• **TASK DETAILS**: I need the lines below from the one with "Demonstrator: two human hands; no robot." down to the one with "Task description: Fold" reproduced exactly, both ends included, and nothing else.

• **DATASET EXCERPT**:
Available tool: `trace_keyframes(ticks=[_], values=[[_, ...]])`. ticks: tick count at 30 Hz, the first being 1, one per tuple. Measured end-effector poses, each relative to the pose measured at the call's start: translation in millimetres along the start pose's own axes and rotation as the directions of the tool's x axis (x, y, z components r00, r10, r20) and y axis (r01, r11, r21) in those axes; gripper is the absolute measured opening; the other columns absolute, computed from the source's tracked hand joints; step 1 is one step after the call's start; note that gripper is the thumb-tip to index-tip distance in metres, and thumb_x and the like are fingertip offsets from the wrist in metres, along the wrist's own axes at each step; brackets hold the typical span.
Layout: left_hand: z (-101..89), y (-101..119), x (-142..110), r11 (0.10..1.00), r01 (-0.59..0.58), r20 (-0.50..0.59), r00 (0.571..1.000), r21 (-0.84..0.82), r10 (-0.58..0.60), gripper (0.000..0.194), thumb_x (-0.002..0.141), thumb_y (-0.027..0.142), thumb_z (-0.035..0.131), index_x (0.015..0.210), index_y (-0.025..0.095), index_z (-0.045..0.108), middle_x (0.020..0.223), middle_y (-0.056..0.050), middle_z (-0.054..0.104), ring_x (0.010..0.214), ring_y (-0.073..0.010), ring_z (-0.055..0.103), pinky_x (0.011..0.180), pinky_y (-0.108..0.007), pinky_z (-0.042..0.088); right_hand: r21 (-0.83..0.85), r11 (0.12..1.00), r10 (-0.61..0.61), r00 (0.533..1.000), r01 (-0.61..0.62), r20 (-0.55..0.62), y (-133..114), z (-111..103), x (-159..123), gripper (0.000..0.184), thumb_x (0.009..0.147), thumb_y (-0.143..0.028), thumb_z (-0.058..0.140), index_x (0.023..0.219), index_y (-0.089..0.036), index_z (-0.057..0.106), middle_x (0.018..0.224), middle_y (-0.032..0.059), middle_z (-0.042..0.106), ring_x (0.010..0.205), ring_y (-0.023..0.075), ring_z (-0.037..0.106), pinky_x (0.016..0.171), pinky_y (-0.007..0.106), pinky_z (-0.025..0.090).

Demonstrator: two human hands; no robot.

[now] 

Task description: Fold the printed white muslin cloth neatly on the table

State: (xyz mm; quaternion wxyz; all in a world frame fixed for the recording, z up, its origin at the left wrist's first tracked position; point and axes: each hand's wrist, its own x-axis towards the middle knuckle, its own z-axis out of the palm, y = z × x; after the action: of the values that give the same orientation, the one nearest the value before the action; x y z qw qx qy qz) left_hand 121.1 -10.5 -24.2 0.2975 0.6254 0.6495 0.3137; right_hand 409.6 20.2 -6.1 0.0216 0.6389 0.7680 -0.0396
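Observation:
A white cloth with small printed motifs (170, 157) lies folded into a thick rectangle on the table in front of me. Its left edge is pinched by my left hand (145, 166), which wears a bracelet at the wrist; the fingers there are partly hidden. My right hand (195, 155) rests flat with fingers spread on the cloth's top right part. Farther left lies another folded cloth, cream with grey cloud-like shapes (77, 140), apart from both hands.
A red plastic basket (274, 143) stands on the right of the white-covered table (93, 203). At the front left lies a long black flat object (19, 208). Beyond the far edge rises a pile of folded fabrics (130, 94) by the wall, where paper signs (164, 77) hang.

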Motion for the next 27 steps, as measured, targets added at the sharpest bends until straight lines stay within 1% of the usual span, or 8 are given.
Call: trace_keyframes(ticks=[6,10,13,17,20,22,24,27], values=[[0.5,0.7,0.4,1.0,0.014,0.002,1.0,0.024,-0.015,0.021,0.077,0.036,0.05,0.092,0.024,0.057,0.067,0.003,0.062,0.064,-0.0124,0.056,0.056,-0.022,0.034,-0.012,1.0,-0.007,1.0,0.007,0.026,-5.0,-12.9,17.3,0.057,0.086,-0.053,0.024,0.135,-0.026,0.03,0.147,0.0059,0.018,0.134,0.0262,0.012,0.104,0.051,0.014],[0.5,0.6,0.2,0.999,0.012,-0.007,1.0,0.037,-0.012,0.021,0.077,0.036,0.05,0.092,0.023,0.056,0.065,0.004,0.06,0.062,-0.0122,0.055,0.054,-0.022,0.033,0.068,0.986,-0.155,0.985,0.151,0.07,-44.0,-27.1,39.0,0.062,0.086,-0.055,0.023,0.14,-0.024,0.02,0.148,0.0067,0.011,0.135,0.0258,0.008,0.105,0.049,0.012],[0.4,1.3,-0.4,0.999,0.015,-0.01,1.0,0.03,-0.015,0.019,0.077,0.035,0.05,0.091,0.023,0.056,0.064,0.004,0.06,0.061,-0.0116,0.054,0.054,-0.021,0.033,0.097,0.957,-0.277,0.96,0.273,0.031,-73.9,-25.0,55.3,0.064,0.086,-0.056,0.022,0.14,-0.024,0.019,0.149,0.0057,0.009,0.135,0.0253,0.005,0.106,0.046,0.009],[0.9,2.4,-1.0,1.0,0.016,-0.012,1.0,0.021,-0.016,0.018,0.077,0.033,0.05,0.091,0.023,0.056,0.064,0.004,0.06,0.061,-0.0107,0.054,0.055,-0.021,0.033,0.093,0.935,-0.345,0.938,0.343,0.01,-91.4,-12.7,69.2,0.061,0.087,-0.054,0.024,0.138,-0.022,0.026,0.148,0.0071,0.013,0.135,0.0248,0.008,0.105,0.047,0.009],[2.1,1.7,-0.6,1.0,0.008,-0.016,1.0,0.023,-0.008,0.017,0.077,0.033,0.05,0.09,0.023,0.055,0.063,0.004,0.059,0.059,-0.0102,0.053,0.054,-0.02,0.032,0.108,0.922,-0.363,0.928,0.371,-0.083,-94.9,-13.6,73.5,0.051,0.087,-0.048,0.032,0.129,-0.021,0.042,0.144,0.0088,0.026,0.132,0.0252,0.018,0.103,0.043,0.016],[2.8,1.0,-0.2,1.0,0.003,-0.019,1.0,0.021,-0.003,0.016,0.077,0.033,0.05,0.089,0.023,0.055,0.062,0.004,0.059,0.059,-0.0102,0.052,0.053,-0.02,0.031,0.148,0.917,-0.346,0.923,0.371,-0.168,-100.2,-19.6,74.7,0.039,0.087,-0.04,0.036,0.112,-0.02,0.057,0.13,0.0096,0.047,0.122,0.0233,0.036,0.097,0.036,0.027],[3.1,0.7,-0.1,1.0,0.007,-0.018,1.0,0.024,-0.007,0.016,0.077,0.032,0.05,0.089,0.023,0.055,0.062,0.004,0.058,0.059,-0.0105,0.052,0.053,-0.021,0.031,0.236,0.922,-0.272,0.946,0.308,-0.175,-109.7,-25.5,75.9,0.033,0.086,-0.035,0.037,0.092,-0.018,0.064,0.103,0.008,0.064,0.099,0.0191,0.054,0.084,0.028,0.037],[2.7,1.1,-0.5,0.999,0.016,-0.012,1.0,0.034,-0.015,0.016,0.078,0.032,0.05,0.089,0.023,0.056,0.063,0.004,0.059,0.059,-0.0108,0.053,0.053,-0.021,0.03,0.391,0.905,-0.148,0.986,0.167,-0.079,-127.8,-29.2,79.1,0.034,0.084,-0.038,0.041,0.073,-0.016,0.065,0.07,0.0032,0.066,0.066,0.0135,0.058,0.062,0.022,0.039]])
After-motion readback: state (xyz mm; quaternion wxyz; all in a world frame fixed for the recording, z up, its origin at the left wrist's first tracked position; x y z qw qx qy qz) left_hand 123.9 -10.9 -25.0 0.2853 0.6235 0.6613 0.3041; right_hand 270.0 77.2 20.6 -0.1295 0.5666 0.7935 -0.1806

• **RESPONSE AREA**:
Demonstrator: two human hands; no robot.

[now] 

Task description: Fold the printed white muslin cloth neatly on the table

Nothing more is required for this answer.